Amnesty International has called for a letter campaign to pressure the Chinese government to release respected human rights lawyer Gao Zhisheng who has been forcibly disappeared for nearly two years.
In an urgent action alert, Amnesty International (AI) called upon the public to write letters to the Minister of Public Security, Zhao Kezhi, to call for Gao’s freedom.
“No information about [Gao’s] whereabouts are known since he was taken away from his home in Yulin City, Shaanxi, northwest China, on 13 August 2017,” said the alert.
“Gao Zhisheng previously shared his experience of repeated torture in detention as a result of his work, raising fears that he is at high risk of torture and other ill-treatment or even death,” it said.

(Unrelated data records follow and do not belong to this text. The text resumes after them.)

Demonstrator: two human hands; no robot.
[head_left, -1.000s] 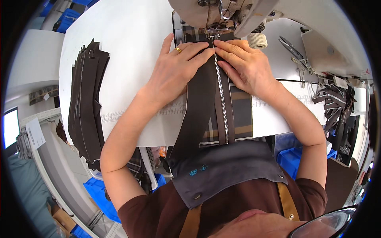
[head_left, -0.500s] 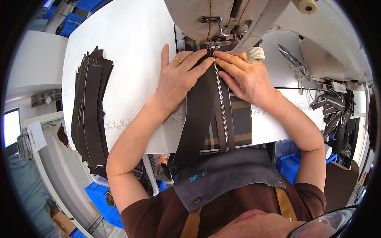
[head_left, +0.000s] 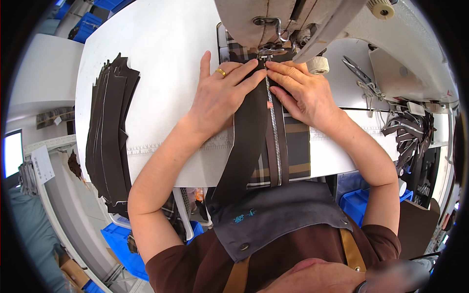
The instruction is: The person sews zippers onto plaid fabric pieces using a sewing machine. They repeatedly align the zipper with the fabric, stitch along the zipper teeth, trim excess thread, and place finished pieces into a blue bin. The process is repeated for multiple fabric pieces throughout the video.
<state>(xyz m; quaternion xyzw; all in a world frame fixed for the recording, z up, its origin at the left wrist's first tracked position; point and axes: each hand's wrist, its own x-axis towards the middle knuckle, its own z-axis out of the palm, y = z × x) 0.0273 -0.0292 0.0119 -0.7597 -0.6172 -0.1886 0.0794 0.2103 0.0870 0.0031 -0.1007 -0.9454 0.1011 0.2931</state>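
A person in a dark grey apron (head_left: 288, 210) sits at a sewing machine, bare forearms reaching over a white tabletop (head_left: 166, 88). At the left elbow, a blue bin (head_left: 116, 240) stands low with plaid cloth at its inner side; how much it holds cannot be told. A second blue bin (head_left: 352, 201) sits by the right arm, its contents hidden, and a cardboard box (head_left: 75, 272) rests at lower left. Across the tabletop run a dark brown strip (head_left: 248, 132), a silver-toothed zipper (head_left: 274, 132) and plaid fabric (head_left: 299, 146), leading under the presser foot (head_left: 266, 52). The left hand (head_left: 217, 100) lies flat, fingers spread on the strip; the right hand (head_left: 305, 93) sets its fingertips on the zipper's edge, thumb apart. Their fingertips nearly meet just short of the foot. Dark cut pieces (head_left: 108, 127) are stacked at left; scissors (head_left: 360, 73) and a bundle of strips (head_left: 408, 128) lie at right. Beyond the tabletop, at upper left, stands another blue bin (head_left: 89, 24), its contents unclear.
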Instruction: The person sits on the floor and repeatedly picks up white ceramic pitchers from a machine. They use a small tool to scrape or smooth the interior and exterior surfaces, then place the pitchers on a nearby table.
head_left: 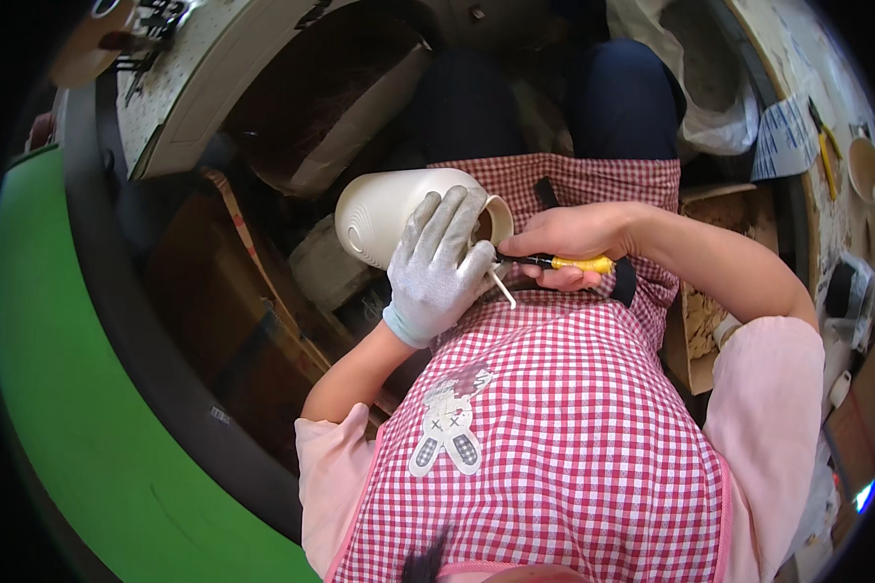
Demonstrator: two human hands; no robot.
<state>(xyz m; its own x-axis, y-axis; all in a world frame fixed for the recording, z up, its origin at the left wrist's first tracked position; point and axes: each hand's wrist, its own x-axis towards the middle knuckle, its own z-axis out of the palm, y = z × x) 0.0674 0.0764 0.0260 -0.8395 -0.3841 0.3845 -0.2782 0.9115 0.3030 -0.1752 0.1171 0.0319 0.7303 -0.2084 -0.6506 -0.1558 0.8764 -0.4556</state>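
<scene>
Now, cream vessel (374,209) on its side, gingham apron (564,389) beneath its mouth; gloved left hand (430,277) clasps vessel, fingers nearly straight; right hand (566,235) beside vessel's mouth, fingers closed round yellow-handled tool (583,263)!

A: What colours are you handling?
B: Your pale-grey fabric glove (428,277) has a light-blue cuff (410,326); your rounded cream vessel (374,206), fine rings; your slim black-shafted tool (566,262), a yellow handle (593,264).
A: And your clothes?
B: Your red-and-white checked cloth apron (574,408) has pink edging (723,496) and a white rabbit patch (447,424).
</scene>
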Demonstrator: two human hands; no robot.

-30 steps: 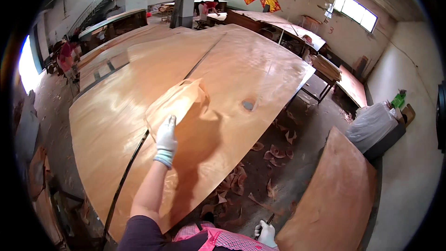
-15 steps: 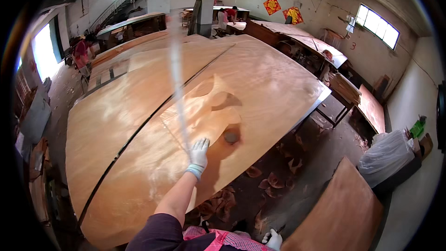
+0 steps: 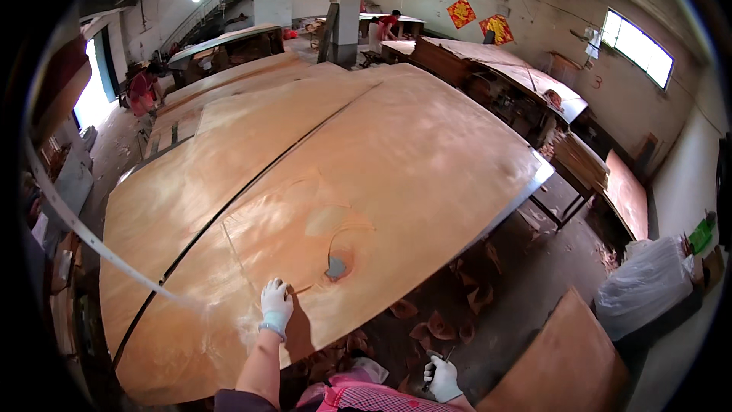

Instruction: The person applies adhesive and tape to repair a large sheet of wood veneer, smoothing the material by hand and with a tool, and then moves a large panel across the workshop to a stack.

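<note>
My left hand point(image 3: 276, 307), in a white glove, is low over the big pale wood veneer sheet point(image 3: 412, 175), its fingers curled at a thin brownish edge or strip I cannot make out clearly. Just right and above it are a ragged hole point(image 3: 336, 267) and a thin patch piece point(image 3: 324, 221) lying flat. A long black line point(image 3: 240, 198) runs diagonally across the sheet. My right hand point(image 3: 442, 378), also gloved, is at the lower right beyond the sheet's edge, closed on a slim dark tool.
A pale curved strip point(image 3: 99, 244) crosses the left. A separate veneer sheet point(image 3: 549, 358) and plastic-wrapped bundle point(image 3: 637, 290) stand right, above scrap-strewn floor. Co-workers point(image 3: 143, 91) point(image 3: 385, 27) bend over other benches. A stacked-sheet table point(image 3: 579, 156) stands back right.
The raised, rumpled veneer piece now lies nearly flat over the sheet. My left hand has moved down toward me, its fingers now curled. The pale strip has swung to the left of the view.
</note>
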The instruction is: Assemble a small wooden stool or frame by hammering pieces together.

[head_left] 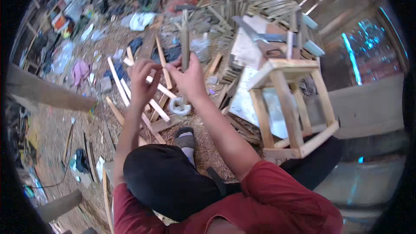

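My right hand [190, 78] is closed round the wooden handle of a hammer [185, 34], which stands upright with its dark metal head at the top. The thumb of that hand reaches across to my left hand [143, 78], and the fingertips of both meet. My left fingers are pinched together; whatever is between them is too small to make out. To the right stands a small wooden stool [288, 104] with pale legs and lower rails, away from both hands.
Pale wood strips [158, 86] lie on the littered ground beyond my knees, beside a white ring-shaped object [180, 106]. A handsaw [249, 29] rests on boards behind the stool. Stacked wood slats [268, 2] fill the far right. A thick plank [52, 93] juts in from the left.
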The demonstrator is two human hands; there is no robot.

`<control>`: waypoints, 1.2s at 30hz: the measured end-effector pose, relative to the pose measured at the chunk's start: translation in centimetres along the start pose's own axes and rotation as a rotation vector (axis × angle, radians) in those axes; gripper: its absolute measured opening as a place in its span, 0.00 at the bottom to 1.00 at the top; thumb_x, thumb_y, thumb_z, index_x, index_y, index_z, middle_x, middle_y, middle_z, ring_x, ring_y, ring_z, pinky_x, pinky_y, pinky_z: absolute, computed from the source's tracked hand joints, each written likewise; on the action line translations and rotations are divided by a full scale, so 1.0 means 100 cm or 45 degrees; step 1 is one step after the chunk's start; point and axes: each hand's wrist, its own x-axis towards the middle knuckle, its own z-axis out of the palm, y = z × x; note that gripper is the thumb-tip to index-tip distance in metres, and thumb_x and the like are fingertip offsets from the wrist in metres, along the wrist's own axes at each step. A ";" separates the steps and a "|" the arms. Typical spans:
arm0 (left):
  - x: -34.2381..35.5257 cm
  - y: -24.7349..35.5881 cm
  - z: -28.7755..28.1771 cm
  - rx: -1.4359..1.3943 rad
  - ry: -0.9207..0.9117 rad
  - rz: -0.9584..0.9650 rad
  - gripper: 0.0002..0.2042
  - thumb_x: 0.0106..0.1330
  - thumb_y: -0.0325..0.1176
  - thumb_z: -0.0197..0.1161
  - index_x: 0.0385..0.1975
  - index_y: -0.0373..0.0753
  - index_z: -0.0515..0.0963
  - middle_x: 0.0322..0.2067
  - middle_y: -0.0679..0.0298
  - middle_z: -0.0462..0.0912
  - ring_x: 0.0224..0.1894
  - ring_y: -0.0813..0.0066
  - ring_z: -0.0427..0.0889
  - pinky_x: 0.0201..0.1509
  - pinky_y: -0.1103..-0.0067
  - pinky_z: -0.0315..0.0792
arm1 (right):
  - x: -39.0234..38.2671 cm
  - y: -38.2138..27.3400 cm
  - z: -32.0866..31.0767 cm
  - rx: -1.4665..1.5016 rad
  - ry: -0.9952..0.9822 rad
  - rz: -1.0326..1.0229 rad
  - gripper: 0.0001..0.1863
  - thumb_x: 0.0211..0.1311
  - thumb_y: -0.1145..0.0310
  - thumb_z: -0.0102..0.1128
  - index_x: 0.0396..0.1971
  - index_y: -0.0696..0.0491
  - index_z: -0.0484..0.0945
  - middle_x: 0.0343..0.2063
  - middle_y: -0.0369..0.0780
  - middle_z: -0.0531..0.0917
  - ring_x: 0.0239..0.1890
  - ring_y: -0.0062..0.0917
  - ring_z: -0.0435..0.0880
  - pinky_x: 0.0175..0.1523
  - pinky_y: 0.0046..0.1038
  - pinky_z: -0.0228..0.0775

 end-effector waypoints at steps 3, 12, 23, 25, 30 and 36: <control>0.075 0.057 -0.051 0.154 -0.144 0.269 0.10 0.61 0.23 0.71 0.41 0.40 0.81 0.42 0.60 0.84 0.49 0.59 0.83 0.55 0.67 0.69 | -0.002 -0.100 -0.027 0.041 0.025 -0.169 0.21 0.62 0.65 0.79 0.41 0.58 0.74 0.33 0.43 0.86 0.36 0.33 0.88 0.46 0.38 0.80; 0.154 0.212 -0.015 -1.363 -0.324 -0.589 0.07 0.80 0.39 0.64 0.43 0.44 0.84 0.38 0.74 0.84 0.42 0.84 0.83 0.48 0.80 0.76 | -0.064 -0.222 -0.236 -0.731 0.149 -0.067 0.21 0.68 0.56 0.74 0.39 0.58 0.75 0.27 0.38 0.81 0.25 0.26 0.83 0.28 0.32 0.78; 0.103 0.257 0.179 -1.177 -0.100 -0.789 0.10 0.73 0.38 0.71 0.45 0.40 0.86 0.33 0.71 0.85 0.31 0.82 0.79 0.35 0.82 0.72 | -0.062 -0.143 -0.382 -0.784 0.119 0.212 0.18 0.66 0.59 0.76 0.37 0.59 0.81 0.29 0.37 0.84 0.29 0.24 0.83 0.37 0.33 0.77; 0.110 0.252 0.184 -1.190 -0.122 -0.797 0.10 0.72 0.37 0.73 0.45 0.40 0.85 0.35 0.69 0.86 0.34 0.82 0.81 0.38 0.82 0.73 | -0.054 -0.151 -0.392 -0.837 0.044 0.201 0.16 0.68 0.61 0.74 0.37 0.60 0.81 0.28 0.37 0.85 0.29 0.23 0.84 0.37 0.31 0.77; 0.131 0.243 0.187 -1.346 -0.193 -0.803 0.09 0.72 0.33 0.74 0.45 0.39 0.83 0.36 0.68 0.87 0.36 0.81 0.82 0.41 0.81 0.75 | -0.017 -0.161 -0.384 -0.745 0.010 0.141 0.21 0.66 0.56 0.74 0.42 0.62 0.82 0.31 0.43 0.88 0.33 0.30 0.88 0.41 0.34 0.80; 0.134 0.233 0.192 -1.413 -0.085 -0.784 0.11 0.74 0.29 0.71 0.52 0.37 0.81 0.37 0.66 0.86 0.34 0.81 0.81 0.40 0.81 0.75 | 0.002 -0.155 -0.358 -0.867 -0.063 0.187 0.35 0.55 0.47 0.80 0.50 0.63 0.81 0.38 0.51 0.91 0.41 0.38 0.92 0.50 0.39 0.83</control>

The alert gave an example of a letter that people could use in writing to Zhao. It included details of how the Christian lawyer was forcibly disappeared and how communist officials have denied information of Gao’s current situation to his family and lawyers.
AI’s alert pointed out how Gao endured torture and other depravations during past imprisonment.
“A former prisoner of conscience, Gao Zhisheng previously shared his experience of previous enforced disappearance and repeated torture in detention as a result of his work, raising fears that Gao Zhisheng is at high risk of torture and other ill-treatment or even death,” said the example letter that AI released.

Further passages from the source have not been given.